Similarly, if voters are to believe Michele Bachman, if the Environmental Protection Agency was abolished we would immediately see gasoline selling for less than $2.00 per gallon. Of course, she does not illuminate the reality of what our environment might be like if no standardized environmental regulation existed. In fact, in a demonstration of just how unrealistic her positions are, Bachman has gone on the record stating she feels it would be "just fine" if oil companies were allowed to drill for oil in the middle and throughout the entire Florida Everglades. Not to completely ignore how many voters might be a bit concerned about there being unregulated oil production in the Everglades, Bachman offered a fairly anemic reassurance that such production would be done in an "environmentally responsible" manner. She, like the overwhelming majority of the other Republican presidential candidates, believes that if the oil companies were relieved of having to abide by federal environmental regulations that they, themselves (the oil companies), would be able to better manage and protect the environment than the EPA does today. Perhaps Ms. Bachman might want to review the historical record on how, despite the fact that regulation does currently exist, tar balls continue to wash-up on the respective shores of the Gulf states, all largely the result of the BP Deepwater Horizon oil production debacle. If such a horrific calamity can occur despite there being, according to the Minnesota Republican, too much oppressive regulation, imagine how well (or not) the environment will fair with little or no regulation? In one of the more ironic realities on this particular topic, one of the most specific reasons why the explosion occurred on the Deepwater Horizon oil rig in the Gulf of Mexico is because George W. Bush-era EPA rules allowed the oil companies to be responsible for the safety of their own operations.

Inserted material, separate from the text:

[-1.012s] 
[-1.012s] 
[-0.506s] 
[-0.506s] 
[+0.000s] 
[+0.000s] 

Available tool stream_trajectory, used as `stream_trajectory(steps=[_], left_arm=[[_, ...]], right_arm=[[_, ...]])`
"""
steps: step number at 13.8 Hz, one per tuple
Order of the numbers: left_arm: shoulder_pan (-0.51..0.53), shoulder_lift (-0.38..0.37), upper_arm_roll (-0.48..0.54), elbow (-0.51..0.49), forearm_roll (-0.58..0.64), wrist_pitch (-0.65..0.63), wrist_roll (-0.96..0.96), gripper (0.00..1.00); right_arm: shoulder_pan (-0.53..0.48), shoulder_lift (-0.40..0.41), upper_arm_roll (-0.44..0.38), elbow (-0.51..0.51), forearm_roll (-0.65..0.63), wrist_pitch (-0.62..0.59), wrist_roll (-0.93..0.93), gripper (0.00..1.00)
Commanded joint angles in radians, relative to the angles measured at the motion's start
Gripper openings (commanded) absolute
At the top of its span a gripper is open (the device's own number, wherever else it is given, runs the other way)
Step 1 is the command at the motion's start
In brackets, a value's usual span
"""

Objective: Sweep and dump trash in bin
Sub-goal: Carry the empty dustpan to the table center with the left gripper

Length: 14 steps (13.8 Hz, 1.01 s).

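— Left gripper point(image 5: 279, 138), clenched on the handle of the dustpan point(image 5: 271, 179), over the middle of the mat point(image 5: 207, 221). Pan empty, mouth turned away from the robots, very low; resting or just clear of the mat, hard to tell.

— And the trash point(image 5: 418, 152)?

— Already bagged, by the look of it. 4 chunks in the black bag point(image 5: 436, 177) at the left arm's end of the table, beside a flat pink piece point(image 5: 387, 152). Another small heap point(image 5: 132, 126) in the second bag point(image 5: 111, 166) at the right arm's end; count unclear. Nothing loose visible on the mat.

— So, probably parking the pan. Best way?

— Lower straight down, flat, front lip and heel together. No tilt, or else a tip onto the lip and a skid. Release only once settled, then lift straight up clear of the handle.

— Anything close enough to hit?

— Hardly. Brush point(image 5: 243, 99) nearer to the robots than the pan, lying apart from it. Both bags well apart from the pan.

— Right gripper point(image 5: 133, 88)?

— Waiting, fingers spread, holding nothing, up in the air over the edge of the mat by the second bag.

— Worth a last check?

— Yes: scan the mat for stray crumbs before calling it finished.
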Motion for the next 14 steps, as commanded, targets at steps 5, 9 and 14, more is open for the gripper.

Former Utah Governor John Huntsman provided the most reasoned, sane-sounding performance in tonight's debate. Unfortunately, his rather staid and unremarkable performance will not result in his receiving any significant bump in popularity. His appearing to be of above-average intelligence does not provide him any great advantage over the other candidates. As President Obama has learned, being and acting intelligent provides little (or no) currency with many American voters. The fact that the Republican front-runner was a C student in college is a pretty clear indication that many voters are more interested in whether or not a candidate "looks" or "acts" "presidential", as opposed to whether or not they have more than a couple of brain cells to rub together. It's difficult to pin-down exactly when it became a "bad thing" to be smart and run for president. But it certainly seems that the candidate that least exudes intelligence, best displays bravado and hubris, is at a clear advantage.
If voters take anything from tonight's debate, it should be that the overwhelming majority of the Republican presidential candidates are spectacular examples of hypocrisy, ignorance and just plain meanness. If what was 'on display' tonight is supposed to be the Republican savior of the American Dream, this country is in some real trouble.